Work request: Give back each line of the listing precisely as written.

Available data:
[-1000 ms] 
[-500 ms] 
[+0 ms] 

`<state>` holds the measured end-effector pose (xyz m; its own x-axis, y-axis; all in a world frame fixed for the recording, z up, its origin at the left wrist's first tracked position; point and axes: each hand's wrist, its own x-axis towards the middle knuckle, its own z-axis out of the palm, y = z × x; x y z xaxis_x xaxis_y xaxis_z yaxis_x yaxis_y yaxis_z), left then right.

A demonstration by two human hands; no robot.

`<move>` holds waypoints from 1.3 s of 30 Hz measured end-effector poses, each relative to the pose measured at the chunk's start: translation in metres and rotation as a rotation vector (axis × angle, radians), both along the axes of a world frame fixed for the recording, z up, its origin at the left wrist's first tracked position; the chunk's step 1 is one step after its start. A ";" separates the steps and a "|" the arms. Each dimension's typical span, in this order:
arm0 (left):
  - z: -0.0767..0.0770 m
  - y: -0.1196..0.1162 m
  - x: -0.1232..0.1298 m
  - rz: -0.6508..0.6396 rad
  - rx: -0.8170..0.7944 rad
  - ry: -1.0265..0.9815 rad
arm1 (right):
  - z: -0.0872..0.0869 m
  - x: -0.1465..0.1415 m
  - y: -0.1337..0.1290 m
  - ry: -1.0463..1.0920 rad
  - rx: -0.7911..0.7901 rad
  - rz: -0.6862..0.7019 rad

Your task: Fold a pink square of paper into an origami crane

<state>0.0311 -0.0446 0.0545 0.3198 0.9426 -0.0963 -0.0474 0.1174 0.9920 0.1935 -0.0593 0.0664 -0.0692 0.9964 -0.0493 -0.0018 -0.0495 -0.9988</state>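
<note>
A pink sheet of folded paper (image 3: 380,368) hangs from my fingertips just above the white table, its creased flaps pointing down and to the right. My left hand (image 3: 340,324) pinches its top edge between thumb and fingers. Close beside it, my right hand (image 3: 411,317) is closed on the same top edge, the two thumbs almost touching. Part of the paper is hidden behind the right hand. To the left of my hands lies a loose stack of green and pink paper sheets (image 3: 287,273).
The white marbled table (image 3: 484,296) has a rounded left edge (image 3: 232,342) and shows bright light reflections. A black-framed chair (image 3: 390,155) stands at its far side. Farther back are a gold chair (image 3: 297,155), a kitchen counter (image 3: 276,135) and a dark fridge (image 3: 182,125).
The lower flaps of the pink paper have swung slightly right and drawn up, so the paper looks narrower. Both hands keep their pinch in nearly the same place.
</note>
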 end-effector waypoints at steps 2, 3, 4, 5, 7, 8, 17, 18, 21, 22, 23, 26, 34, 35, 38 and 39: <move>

Task answer:
[-1000 ms] 
[-500 ms] 
[+0 ms] 

`<state>` holds the measured end-effector pose (xyz m; its own x-axis, y-axis; all in a world frame fixed for the recording, z up, its origin at the left wrist's first tracked position; point and axes: each hand's wrist, its own x-axis towards the middle knuckle, its own z-axis out of the palm, y = z × x; x y z xaxis_x xaxis_y xaxis_z yaxis_x yaxis_y yaxis_z), left then right.

A demonstration by two human hands; no robot.

`<move>` holds waypoints from 1.3 s of 30 Hz measured end-effector poses, each relative to the pose measured at the chunk's start: translation in metres and rotation as a rotation vector (axis × angle, radians), both along the axes of a world frame fixed for the recording, z up, its origin at the left wrist's first tracked position; the chunk's step 1 is one step after its start. A ";" separates the steps and a "|" the arms. Each dimension's typical span, in this order:
arm0 (left):
  - z: -0.0767..0.0770 m
  - y: -0.1196..0.1162 m
  - x: -0.1232..0.1298 m
  - rz: -0.6508..0.6396 rad
  - rx: -0.8170..0.7944 rad
  - ry: -1.0265..0.9815 rad
arm1 (right):
  - z: -0.0872..0.0869 m
  - x: -0.1465..0.1415 m
  - y: -0.1337..0.1290 m
  - ry: -1.0463..1.0920 rad
  - rx: -0.7911..0.7901 rad
  - rz: -0.6862..0.7019 rad

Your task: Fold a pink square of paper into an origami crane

<state>0.0311 -0.0446 0.0545 0.3198 0.9426 -0.0963 -0.0474 0.1174 0.9920 0.1935 -0.0593 0.0664 -0.0692 0.9964 -0.0493 -0.0018 -0.0495 -0.9988</state>
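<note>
A pink sheet of folded paper (image 3: 380,368) hangs from my fingertips just above the white table, its creased flaps pointing down and to the right. My left hand (image 3: 340,324) pinches its top edge between thumb and fingers. Close beside it, my right hand (image 3: 411,317) is closed on the same top edge, the two thumbs almost touching. Part of the paper is hidden behind the right hand. To the left of my hands lies a loose stack of green and pink paper sheets (image 3: 287,273).
The white marbled table (image 3: 484,296) has a rounded left edge (image 3: 232,342) and shows bright light reflections. A black-framed chair (image 3: 390,155) stands at its far side. Farther back are a gold chair (image 3: 297,155), a kitchen counter (image 3: 276,135) and a dark fridge (image 3: 182,125).
The lower flaps of the pink paper have swung slightly right and drawn up, so the paper looks narrower. Both hands keep their pinch in nearly the same place.
</note>
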 end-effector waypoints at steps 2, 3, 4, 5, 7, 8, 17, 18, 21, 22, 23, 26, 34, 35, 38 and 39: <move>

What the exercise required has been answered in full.